Substituting Powders, Pastes, and Sauces

It would be difficult to ignore the influence of chili – in any form – in our food these days.

It is simply everywhere, from fast food joints to salad dressings. You’ll find spicy dishes gracing the menus of five-star restaurants and served in food trucks to hungry passers-by.

If you’ve done half a recipe search or paged through food-oriented magazines, you can’t help but notice that so many of them call for a dash of paprika or a splash of your favorite hot sauce (might we recommend Mad Dog?). Hardly coincidentally, there are more chilies, spices, sauces, extracts, and pastes available than ever before.
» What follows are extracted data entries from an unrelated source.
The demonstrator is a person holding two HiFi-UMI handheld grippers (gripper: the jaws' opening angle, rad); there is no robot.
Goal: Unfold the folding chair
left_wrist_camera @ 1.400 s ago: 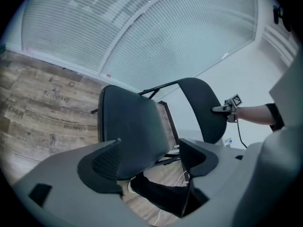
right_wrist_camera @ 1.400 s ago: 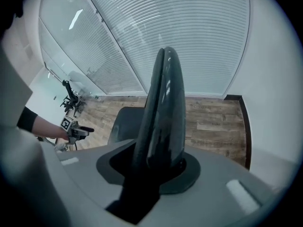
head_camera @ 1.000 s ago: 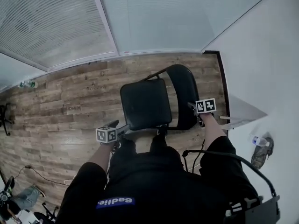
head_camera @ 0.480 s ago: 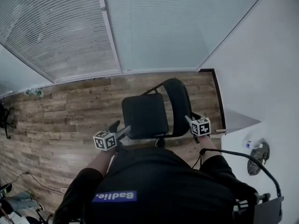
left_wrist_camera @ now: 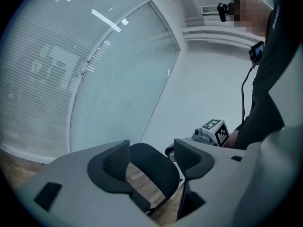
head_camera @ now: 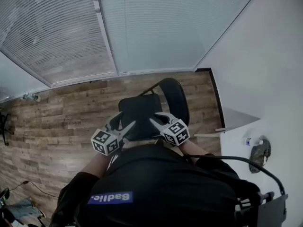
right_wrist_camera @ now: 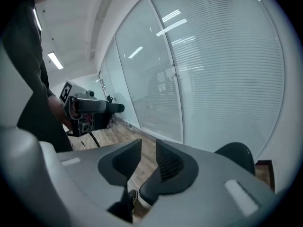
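Over the folding chair [head_camera: 142, 109], left claw [head_camera: 122, 123] and right claw [head_camera: 156, 118], empty, jaws parted though freshly narrowed; blinds [head_camera: 156, 27] beyond.

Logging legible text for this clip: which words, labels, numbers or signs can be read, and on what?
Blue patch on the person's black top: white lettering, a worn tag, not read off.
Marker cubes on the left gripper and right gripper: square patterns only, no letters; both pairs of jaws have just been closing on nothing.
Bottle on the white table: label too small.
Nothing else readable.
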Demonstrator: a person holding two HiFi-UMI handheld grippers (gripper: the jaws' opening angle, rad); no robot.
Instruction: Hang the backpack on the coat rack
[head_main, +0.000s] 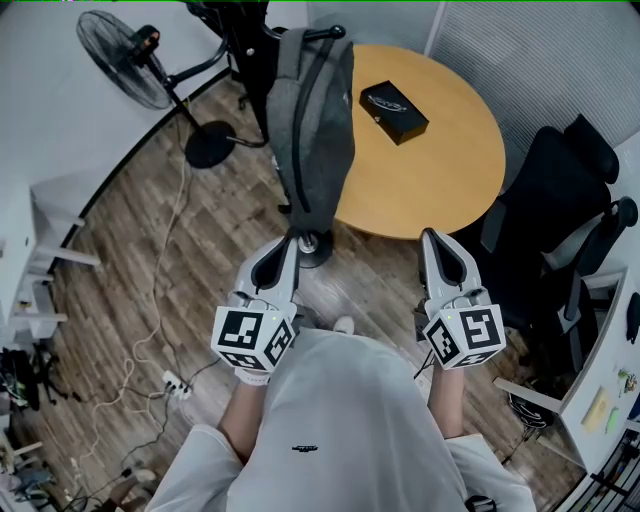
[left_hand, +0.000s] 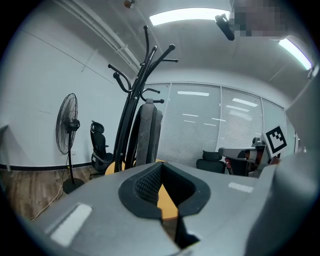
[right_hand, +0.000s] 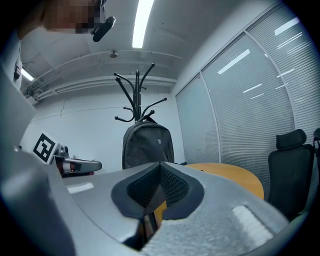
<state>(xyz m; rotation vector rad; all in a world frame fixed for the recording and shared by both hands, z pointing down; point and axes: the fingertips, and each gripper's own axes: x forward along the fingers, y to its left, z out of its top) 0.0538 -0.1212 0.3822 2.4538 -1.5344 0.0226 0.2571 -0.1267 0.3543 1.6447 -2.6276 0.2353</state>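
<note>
Looks basically done: coat rack (right_hand: 137, 95) sits upper centre, grey backpack (head_main: 312, 120) hanging off it. Left gripper (head_main: 290, 245) and right gripper (head_main: 430, 240), lower middle, are both closed on nothing. Next move's probably just backing off.

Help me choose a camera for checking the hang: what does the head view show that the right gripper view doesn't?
Only the head view: the black box on the round table, the standing fan, and the base of the coat rack. Only the right gripper view: the ceiling light and the hooks fanned out above the backpack. Both: the grey backpack hanging on the rack beside the table.
</note>
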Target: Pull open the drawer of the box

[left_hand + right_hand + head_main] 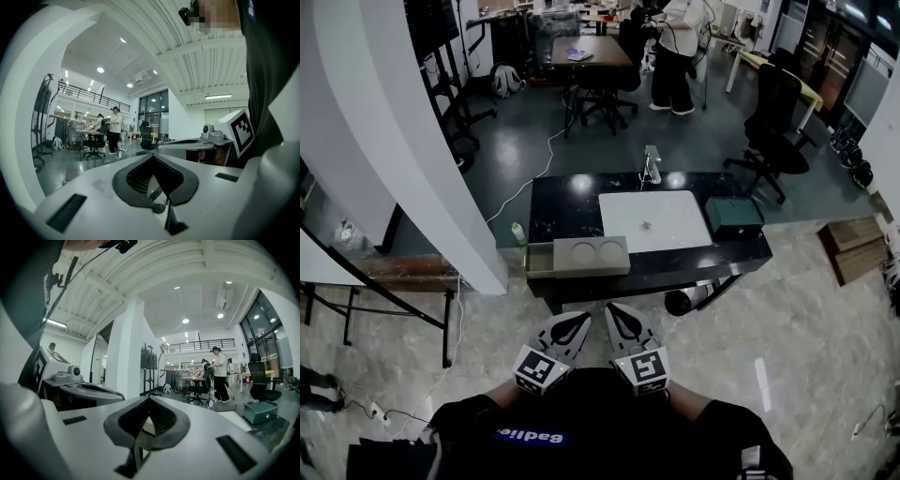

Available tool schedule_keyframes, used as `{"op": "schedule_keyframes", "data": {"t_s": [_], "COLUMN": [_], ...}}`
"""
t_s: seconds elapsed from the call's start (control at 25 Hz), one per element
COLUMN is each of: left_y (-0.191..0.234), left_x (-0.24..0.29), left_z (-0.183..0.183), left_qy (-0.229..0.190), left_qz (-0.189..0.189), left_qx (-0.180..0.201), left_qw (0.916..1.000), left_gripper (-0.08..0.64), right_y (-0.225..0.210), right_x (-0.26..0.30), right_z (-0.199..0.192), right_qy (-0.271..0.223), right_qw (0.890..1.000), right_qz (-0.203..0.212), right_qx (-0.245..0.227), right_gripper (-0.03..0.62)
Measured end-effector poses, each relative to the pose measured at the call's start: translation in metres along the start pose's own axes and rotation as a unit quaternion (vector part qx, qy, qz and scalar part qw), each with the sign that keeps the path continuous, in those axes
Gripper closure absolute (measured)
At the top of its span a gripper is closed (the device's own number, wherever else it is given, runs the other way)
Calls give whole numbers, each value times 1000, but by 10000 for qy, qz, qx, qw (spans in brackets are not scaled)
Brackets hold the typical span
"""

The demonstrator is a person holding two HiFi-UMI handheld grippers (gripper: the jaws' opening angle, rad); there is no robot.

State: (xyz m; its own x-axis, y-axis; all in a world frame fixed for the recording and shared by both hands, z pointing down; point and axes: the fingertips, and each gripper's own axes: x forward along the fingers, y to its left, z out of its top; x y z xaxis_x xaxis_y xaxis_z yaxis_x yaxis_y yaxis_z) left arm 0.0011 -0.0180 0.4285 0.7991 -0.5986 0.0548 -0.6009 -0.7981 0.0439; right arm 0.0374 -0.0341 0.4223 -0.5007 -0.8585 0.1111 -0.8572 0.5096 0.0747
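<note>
The table (567, 208) is glossy black, and the mat (654, 220) on it is plain white. One box (591, 255) is grey, the other box (733, 217) dark teal. The left gripper (577, 321) and right gripper (617, 313) are pale grey (black-lined inside), with black-and-white square markers.

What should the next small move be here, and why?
Probably step toward the table and reach toward the grey box at its near edge. The left gripper and right gripper sit close to the body, jaws together and empty, short of it.
</note>
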Motion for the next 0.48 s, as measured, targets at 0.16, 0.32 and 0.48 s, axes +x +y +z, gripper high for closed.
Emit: {"op": "schedule_keyframes", "data": {"t_s": [0.16,0.32,0.48], "left_y": [0,0,0], "left_x": [-3,-5,-5], "left_z": [-1,1,0], "left_qy": [11,8,2], "left_qz": [24,35,57], "left_qx": [-39,-43,-29], "left_qw": [10000,10000,10000], "left_gripper": [560,560,560], "right_y": [3,4,4], "right_x": [-1,-1,-1], "right_z": [0,1,0], "right_qy": [65,71,102], "right_qw": [10000,10000,9999], "right_qz": [19,37,39], "right_qx": [24,20,9], "right_gripper": [592,592,592]}}
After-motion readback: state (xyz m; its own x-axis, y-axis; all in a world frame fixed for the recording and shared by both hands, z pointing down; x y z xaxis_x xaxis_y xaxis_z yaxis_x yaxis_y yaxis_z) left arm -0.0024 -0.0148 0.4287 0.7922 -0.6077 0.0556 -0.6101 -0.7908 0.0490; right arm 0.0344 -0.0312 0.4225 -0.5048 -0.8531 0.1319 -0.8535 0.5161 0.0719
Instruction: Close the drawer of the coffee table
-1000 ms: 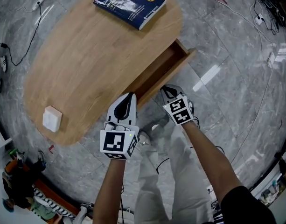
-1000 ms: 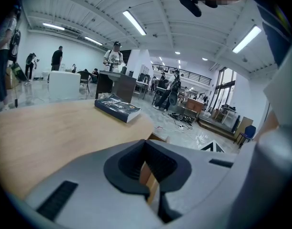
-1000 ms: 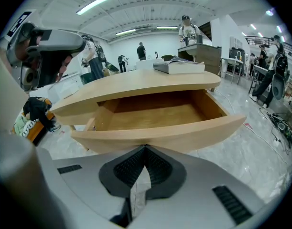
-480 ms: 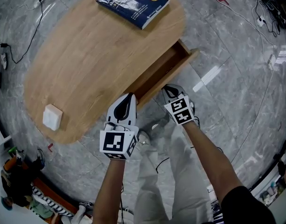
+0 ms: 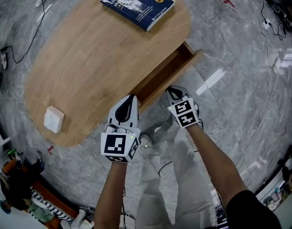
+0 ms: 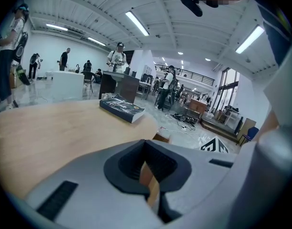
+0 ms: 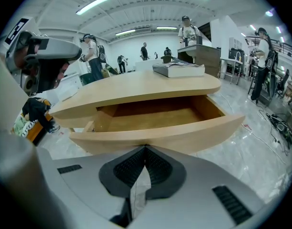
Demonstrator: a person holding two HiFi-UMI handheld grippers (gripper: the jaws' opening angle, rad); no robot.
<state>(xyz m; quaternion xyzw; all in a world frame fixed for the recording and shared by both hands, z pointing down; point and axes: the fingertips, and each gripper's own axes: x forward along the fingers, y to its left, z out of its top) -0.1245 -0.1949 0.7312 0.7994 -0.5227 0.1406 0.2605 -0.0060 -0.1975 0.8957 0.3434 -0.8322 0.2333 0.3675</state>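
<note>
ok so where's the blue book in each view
Head view: the blue book lies at top centre, on the far end of the coffee table.
Left gripper view: the book sits left of centre at mid-height, near the table's far edge.
Right gripper view: the book is in the upper middle, above the open drawer.
Shared landmark: the wooden coffee table under it.
</note>
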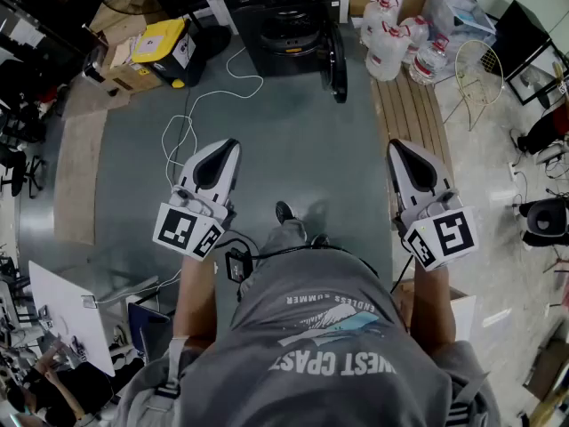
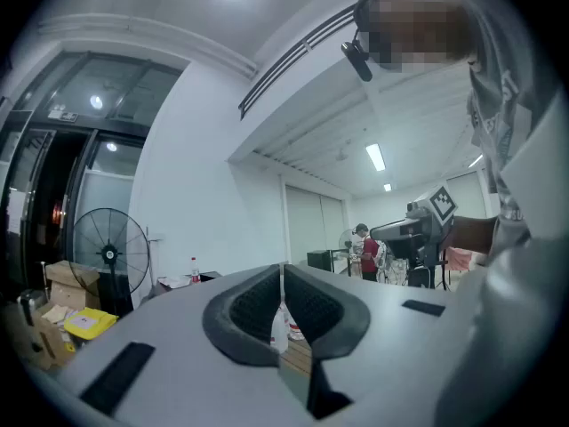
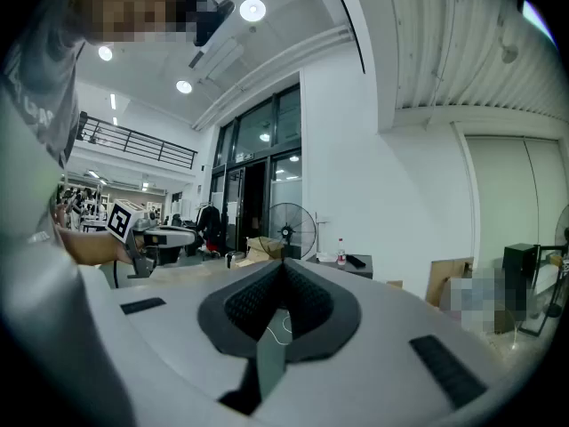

There are so many possible chili-derived ingredients that it would be damned difficult to have them all in your kitchen cupboards. (That said, if you do have a rather healthy pantry collection, we’d love to see a picture of that!)

So, what are you supposed to do when a recipe calls for chili flakes, and you only have chili powder. And, can you substitute cayenne pepper for paprika?

It’s your food; of course, you can do whatever the hell you want with it! But, if you’re looking for a quick guide to substitutions, you’ve just found it.

The Difference between Chili Powder and Chili Flakes

If your recipe calls for a half teaspoon of chili powder, can you put chili flakes into the mix instead? Well, yes, but not if you have a low tolerance for spicy foods. Chili powder (we’re talking about the ordinary stuff – not the kind you find in a specialty, heat-seekers stores) does include some ground chilies. But, it’s not enough to write home about. You’ll usually find these chili powders have a high concentration of non-capsaicin bearing spices. Sorry.

Chili flakes, on the other hand, are dried chilies. Even if the manufacturers throw in a bit of salt or reconstitute it with some oil, you’ll quickly discover that there’s a big difference. Dried chilies are often quite potent, though it is all based on the chilies used.

Which One’s Hotter? Paprika or Cayenne Pepper?

If a recipe calls for paprika, it’s because it needs pepper flavor, not pepper heat. If you eat baby food all day every day, then you’ll experience a small burst of heat from that dash of paprika. More refined palates will probably not even notice it. Cayenne is another story. While these peppers are hardly in the same league as ghost peppers, they have a bite. Pure cayenne will offer a bit of a sting. (Still, it’s nothing compared to Mad Dog.)

Substituting Chili Peppers, Sauces, and Extracts

When you’re faced with a recipe that calls for cayenne, but you’re fresh out, you can easily substitute paprika for the hint of flavor needed. But the trouble comes when you’re looking to maintain the heat - and you’re supposed to have chili pepper flakes. Should you quadruple the amount of paprika?

Again, we’re not telling you what to do in the kitchen, but that’s not always the best idea. A better bet would be a drop or two of fairly mild hot sauce with a dash of whatever chili powder you have on hand. Otherwise, you’re just drowning the flavors of the other ingredients.

To take this concept even further, you can always substitute according to heat level rather than the form of the heat. If a recipe calls for a paste, but you only have hot sauces, you can douse a slice of bread in hot sauce and add a touch of water to make it really moist. Blend that and you’ve got a paste consistency. To the same extent, you can also add a little water to a paste to create a hot sauce.

But, of course, what you really should do, is experiment with all sorts of chilies, powders, pastes, and sauces. It’ll give you one of those drool-worthy pantries that we really want to see a picture of.